BEGIN
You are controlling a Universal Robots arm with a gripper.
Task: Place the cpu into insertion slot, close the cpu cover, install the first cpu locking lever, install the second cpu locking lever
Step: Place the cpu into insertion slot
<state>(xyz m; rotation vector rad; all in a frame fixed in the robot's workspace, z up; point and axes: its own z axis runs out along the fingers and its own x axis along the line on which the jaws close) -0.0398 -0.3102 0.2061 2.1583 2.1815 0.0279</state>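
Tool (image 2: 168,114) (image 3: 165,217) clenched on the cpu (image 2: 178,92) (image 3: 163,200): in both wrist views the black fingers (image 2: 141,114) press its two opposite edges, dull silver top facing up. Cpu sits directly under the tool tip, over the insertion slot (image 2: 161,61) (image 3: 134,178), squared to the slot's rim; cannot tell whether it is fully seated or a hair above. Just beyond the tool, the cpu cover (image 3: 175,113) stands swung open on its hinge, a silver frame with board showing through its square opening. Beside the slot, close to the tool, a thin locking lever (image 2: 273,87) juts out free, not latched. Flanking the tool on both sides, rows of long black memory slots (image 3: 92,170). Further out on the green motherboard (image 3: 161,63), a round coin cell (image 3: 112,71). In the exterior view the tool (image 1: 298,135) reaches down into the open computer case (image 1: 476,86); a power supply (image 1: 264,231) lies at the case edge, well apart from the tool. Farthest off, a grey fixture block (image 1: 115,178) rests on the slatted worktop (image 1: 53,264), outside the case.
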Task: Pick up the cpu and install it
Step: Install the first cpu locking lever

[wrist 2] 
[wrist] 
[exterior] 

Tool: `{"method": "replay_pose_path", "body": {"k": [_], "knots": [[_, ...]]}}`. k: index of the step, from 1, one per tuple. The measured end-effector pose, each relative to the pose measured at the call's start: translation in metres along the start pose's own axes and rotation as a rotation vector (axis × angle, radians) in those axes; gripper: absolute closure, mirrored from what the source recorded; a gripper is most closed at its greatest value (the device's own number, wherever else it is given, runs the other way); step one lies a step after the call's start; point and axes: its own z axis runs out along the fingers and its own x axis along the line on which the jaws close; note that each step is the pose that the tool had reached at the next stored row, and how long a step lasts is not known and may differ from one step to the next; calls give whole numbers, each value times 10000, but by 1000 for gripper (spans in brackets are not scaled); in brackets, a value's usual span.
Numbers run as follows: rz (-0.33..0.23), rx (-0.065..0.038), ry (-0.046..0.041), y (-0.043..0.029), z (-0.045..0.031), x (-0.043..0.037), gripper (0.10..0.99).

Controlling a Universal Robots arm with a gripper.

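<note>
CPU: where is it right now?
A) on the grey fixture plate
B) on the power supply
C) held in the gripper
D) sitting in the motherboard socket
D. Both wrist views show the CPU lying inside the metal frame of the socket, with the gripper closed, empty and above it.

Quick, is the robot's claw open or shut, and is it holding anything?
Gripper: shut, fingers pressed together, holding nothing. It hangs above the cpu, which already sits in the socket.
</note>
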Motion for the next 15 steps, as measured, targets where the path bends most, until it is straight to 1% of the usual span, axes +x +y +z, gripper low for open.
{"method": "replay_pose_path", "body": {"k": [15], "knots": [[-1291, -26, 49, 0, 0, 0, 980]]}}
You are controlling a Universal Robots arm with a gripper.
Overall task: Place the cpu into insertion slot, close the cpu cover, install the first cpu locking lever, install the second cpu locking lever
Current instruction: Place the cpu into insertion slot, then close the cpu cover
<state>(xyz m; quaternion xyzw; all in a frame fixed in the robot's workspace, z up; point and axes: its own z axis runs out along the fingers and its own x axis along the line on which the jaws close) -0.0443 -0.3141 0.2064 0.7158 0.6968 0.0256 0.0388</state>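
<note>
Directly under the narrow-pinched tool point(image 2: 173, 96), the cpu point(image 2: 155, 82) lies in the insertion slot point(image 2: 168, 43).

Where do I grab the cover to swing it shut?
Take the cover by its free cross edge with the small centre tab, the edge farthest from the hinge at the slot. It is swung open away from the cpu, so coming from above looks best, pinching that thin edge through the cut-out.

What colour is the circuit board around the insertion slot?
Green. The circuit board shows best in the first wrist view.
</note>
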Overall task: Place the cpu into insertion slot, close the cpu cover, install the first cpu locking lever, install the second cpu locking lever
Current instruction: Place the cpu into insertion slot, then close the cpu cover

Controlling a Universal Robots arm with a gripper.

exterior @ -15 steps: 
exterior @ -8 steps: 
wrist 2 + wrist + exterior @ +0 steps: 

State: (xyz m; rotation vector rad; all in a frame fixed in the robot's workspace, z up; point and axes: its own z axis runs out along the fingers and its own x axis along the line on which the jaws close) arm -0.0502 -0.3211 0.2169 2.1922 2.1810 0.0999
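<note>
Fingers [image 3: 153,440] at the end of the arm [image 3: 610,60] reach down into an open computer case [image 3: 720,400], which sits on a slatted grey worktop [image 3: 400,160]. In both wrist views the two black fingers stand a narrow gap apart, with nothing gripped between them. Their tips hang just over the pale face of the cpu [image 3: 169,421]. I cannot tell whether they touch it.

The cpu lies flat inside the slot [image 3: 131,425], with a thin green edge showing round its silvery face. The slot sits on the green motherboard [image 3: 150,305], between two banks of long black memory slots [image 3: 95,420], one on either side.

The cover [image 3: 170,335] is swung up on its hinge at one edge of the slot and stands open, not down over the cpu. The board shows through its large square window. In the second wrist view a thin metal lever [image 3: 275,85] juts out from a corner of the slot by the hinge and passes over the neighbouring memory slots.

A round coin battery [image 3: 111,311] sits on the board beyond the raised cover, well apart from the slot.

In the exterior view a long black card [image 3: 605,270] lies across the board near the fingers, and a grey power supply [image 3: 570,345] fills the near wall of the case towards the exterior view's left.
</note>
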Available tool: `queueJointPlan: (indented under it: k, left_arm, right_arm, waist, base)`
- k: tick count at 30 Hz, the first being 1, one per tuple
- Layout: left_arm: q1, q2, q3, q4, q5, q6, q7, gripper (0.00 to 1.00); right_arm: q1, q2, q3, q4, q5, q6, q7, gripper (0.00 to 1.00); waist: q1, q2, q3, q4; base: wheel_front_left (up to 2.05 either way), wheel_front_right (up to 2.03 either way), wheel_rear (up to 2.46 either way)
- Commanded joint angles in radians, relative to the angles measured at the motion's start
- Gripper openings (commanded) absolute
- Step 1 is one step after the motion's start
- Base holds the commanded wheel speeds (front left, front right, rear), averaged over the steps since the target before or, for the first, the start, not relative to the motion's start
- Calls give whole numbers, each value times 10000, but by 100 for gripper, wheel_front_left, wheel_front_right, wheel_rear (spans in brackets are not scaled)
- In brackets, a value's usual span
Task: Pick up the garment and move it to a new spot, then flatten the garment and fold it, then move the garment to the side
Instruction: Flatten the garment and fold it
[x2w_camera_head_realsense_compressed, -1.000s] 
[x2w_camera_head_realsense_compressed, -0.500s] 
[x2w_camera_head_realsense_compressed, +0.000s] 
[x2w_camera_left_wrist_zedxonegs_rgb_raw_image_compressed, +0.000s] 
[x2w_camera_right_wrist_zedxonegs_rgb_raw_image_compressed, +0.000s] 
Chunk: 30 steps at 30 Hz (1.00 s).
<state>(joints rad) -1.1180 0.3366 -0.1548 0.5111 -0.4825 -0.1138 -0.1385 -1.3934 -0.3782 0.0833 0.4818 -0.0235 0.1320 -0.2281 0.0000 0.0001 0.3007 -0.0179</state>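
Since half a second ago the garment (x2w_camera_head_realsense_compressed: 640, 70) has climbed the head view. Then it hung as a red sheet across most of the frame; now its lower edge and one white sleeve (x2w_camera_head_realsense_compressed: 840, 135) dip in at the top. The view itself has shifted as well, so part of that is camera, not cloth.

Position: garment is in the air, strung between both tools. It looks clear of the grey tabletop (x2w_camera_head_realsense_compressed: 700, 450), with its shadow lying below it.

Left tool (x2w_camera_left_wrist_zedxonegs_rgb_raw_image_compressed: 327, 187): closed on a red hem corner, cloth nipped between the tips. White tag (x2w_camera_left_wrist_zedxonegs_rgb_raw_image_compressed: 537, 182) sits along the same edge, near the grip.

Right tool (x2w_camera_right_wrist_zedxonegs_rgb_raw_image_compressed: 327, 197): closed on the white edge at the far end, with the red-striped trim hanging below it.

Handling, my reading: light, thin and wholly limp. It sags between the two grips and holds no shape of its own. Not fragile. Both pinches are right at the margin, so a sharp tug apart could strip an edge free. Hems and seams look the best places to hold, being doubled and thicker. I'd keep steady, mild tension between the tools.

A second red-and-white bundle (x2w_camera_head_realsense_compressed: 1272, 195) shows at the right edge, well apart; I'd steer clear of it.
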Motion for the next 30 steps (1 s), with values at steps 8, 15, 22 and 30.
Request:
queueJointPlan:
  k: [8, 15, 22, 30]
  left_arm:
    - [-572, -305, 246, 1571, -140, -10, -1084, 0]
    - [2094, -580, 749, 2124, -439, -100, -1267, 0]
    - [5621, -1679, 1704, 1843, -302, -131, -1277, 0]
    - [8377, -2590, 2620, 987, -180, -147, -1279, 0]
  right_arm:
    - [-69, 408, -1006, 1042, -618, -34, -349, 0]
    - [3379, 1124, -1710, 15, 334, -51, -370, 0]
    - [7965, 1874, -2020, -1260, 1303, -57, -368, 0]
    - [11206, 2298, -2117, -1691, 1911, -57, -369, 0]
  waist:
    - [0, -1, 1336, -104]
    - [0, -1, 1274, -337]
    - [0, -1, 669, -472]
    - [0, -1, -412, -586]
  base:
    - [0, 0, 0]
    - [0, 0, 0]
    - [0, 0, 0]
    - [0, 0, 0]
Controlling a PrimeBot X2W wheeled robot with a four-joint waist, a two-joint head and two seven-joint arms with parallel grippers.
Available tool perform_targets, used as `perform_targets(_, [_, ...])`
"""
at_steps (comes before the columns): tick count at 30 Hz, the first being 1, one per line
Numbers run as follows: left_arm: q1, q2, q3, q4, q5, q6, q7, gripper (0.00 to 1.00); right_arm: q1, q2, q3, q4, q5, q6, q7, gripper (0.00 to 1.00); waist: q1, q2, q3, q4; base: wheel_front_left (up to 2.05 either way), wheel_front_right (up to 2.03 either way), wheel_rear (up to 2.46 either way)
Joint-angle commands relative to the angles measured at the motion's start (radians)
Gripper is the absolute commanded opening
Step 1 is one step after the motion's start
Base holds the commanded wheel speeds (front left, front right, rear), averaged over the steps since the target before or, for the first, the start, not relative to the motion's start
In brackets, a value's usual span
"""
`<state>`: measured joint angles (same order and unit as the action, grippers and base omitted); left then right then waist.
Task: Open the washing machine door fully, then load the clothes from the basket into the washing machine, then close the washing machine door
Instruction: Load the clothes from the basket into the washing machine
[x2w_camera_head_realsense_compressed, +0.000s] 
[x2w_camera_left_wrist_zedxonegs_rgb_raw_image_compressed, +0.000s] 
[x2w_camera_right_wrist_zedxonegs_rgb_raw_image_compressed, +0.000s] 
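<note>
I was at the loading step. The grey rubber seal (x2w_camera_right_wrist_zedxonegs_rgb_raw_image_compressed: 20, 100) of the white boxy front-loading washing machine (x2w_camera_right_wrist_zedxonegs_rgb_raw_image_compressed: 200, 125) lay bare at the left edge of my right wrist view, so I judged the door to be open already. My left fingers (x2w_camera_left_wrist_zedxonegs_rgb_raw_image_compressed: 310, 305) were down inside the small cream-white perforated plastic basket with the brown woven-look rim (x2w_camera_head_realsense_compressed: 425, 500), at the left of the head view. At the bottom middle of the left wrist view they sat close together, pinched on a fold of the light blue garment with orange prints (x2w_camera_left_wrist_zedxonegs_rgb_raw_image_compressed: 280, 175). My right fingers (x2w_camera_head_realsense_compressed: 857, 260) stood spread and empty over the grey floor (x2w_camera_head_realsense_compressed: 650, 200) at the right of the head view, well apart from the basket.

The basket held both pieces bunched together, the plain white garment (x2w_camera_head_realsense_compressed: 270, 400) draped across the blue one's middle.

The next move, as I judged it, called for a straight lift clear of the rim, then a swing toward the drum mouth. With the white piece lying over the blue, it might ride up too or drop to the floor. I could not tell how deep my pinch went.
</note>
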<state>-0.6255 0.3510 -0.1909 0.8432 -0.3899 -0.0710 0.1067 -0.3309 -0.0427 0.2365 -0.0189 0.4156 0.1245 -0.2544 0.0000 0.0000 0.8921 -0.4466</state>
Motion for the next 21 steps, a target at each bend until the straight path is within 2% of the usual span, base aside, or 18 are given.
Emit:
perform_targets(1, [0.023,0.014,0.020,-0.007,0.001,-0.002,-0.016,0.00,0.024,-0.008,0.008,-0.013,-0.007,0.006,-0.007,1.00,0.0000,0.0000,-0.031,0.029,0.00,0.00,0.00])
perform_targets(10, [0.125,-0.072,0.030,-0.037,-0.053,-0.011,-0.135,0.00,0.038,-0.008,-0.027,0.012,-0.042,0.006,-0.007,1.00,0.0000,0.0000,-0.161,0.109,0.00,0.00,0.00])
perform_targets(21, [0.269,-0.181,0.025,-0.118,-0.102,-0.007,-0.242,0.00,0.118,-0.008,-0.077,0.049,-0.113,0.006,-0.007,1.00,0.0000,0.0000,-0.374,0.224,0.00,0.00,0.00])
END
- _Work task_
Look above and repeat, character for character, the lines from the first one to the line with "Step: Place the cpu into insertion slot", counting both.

- _Solution for this problem_
You are controlling a Universal Robots arm with a gripper.
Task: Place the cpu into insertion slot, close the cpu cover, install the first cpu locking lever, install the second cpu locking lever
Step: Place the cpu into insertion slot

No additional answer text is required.